Je tenais tout d’abord à vous féliciter de votre brillante élection à la tête de la République du Sénégal et vous souhaite plein succès pour la réussite de vos missions et projets pour un Sénégal émergent et prospère.
C’est un truisme de dire que la jeunesse a joué un rôle déterminant dans la victoire de votre coalition. La révolte des jeunes s’est prolongée dans les urnes pour ainsi consacrer une nouvelle ère qui s’ouvre pour notre pays. Pour avoir joué sa part de partition, il s’agit plus que jamais encore de bien prendre en compte ce pan de la société, dont vous êtes porteur d’espoir.
Il est à constater pour le regretter que ces dernières années, cette franche importante de la population en pénurie d’horizons prometteurs pour des lendemains meilleurs s’est mis à douter très fort de son avenir.
Rappelons que le Sénégal a une population très jeune. La jeunesse d’aujourd’hui, comme dépeint dans mes précédents articles, serait en quête de repères, de modèles d’hommes politiques, et surtout d’hommes d’Etat.
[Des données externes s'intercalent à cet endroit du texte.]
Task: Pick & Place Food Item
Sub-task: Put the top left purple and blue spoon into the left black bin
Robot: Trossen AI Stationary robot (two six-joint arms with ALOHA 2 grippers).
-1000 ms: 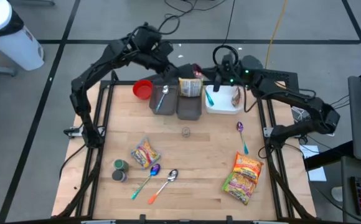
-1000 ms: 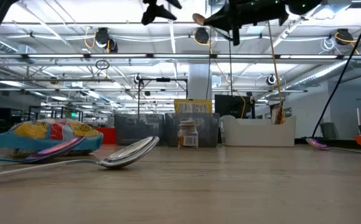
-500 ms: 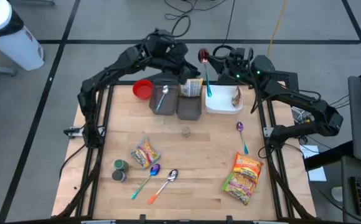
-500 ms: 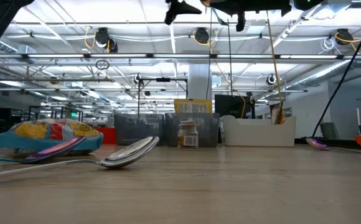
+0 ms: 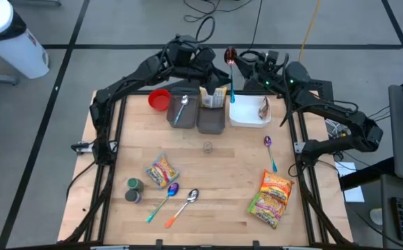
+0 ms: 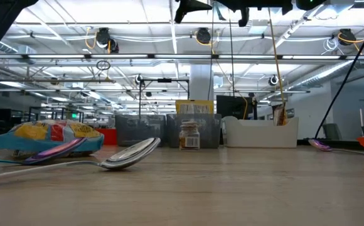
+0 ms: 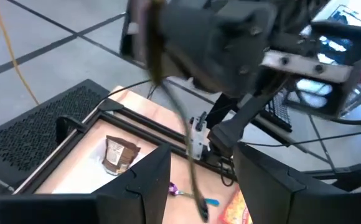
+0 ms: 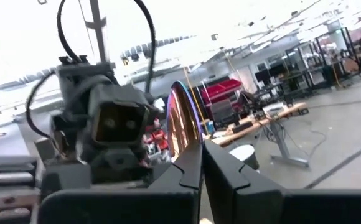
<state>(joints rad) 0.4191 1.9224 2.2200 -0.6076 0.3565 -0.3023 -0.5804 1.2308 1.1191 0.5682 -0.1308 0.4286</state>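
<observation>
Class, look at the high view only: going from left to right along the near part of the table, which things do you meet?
Two small jars → snack packet → purple-bowled spoon → silver spoon with orange handle → large noodle bag.

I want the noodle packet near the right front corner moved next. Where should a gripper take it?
Come straight down on the noodle packet and pinch across a long edge. It lies flat and slanted, with bare table around it, so turn the fingers to match its slant.
</observation>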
Dès lors, pour renverser la tendance et prendre en main les rênes de notre destinée commune, il s’agit à présent de se retrousser les manches, mettre le pied à l’étrier afin d’inviter élites et dirigeants à renoncer aux jeux des « gadgets politiques » pour se mettre au travail et assurer un Sénégal meilleur.
Son Excellence, Monsieur le Président, permettez-moi de revisiter quelques défis majeurs dans la perspective de mieux restaurer la démocratie et la bonne gouvernance au Sénégal dans le chemin de l’émergence.
La gouvernance démocratique, vitrine d’une nation, est assez problématique dans nos sociétés africaines. Du fait du modus opérandi et du modus faciendi des pratiques politiques, le Sénégal a semblé reculer en matière de démocratie pour s’éjecter, selon les classements récents de références, dans les dix (10) premières places en matière de liberté et de démocratie en Afrique (Selon Democracy Index, rapport 2019 The Economist intelligence Unit (EIU) et le bureau de recherche indépendant du journal).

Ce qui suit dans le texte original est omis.